**Your assignment:** Return the listing below word for word.
>>>
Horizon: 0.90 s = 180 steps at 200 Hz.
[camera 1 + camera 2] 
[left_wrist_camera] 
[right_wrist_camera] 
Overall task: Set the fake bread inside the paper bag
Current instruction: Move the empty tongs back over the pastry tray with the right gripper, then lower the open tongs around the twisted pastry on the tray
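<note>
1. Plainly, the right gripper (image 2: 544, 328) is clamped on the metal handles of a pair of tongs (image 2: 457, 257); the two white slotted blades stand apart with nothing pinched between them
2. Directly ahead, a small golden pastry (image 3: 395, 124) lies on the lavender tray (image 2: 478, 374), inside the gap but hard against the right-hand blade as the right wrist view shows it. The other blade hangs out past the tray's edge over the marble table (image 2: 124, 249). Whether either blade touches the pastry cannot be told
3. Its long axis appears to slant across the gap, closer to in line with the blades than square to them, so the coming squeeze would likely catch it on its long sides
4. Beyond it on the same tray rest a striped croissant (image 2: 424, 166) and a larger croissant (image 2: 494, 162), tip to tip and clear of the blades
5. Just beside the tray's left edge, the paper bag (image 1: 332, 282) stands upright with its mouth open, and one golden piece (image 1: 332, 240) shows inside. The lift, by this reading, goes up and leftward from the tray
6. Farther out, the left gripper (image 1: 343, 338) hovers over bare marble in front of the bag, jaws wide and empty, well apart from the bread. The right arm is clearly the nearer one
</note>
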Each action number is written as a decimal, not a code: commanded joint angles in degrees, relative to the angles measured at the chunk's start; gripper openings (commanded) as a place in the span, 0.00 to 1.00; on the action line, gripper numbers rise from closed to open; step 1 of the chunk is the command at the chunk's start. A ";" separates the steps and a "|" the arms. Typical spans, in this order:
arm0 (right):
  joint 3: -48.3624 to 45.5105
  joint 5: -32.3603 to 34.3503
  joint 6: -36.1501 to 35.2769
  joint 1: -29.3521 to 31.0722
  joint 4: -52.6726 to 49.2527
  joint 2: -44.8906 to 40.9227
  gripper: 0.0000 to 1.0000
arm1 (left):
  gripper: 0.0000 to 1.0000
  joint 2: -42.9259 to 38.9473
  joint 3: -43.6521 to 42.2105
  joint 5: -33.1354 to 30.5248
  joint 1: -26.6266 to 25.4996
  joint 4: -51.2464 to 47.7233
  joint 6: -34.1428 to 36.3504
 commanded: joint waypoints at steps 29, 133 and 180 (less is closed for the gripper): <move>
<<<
**Finished exercise:**
Horizon: 0.90 s = 180 steps at 200 Hz.
[camera 1 + camera 2] 
[left_wrist_camera] 
[right_wrist_camera] 
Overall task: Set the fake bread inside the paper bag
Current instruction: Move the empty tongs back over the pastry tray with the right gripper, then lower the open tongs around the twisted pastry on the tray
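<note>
1. Plainly, the right gripper (image 2: 544, 328) is clamped on the metal handles of a pair of tongs (image 2: 457, 257); the two white slotted blades stand apart with nothing pinched between them
2. Directly ahead, a small golden pastry (image 3: 395, 124) lies on the lavender tray (image 2: 478, 374), inside the gap but hard against the right-hand blade as the right wrist view shows it. The other blade hangs out past the tray's edge over the marble table (image 2: 124, 249). Whether either blade touches the pastry cannot be told
3. Its long axis appears to slant across the gap, closer to in line with the blades than square to them, so the coming squeeze would likely catch it on its long sides
4. Beyond it on the same tray rest a striped croissant (image 2: 424, 166) and a larger croissant (image 2: 494, 162), tip to tip and clear of the blades
5. Just beside the tray's left edge, the paper bag (image 1: 332, 282) stands upright with its mouth open, and one golden piece (image 1: 332, 240) shows inside. The lift, by this reading, goes up and leftward from the tray
6. Farther out, the left gripper (image 1: 343, 338) hovers over bare marble in front of the bag, jaws wide and empty, well apart from the bread. The right arm is clearly the nearer one
</note>
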Each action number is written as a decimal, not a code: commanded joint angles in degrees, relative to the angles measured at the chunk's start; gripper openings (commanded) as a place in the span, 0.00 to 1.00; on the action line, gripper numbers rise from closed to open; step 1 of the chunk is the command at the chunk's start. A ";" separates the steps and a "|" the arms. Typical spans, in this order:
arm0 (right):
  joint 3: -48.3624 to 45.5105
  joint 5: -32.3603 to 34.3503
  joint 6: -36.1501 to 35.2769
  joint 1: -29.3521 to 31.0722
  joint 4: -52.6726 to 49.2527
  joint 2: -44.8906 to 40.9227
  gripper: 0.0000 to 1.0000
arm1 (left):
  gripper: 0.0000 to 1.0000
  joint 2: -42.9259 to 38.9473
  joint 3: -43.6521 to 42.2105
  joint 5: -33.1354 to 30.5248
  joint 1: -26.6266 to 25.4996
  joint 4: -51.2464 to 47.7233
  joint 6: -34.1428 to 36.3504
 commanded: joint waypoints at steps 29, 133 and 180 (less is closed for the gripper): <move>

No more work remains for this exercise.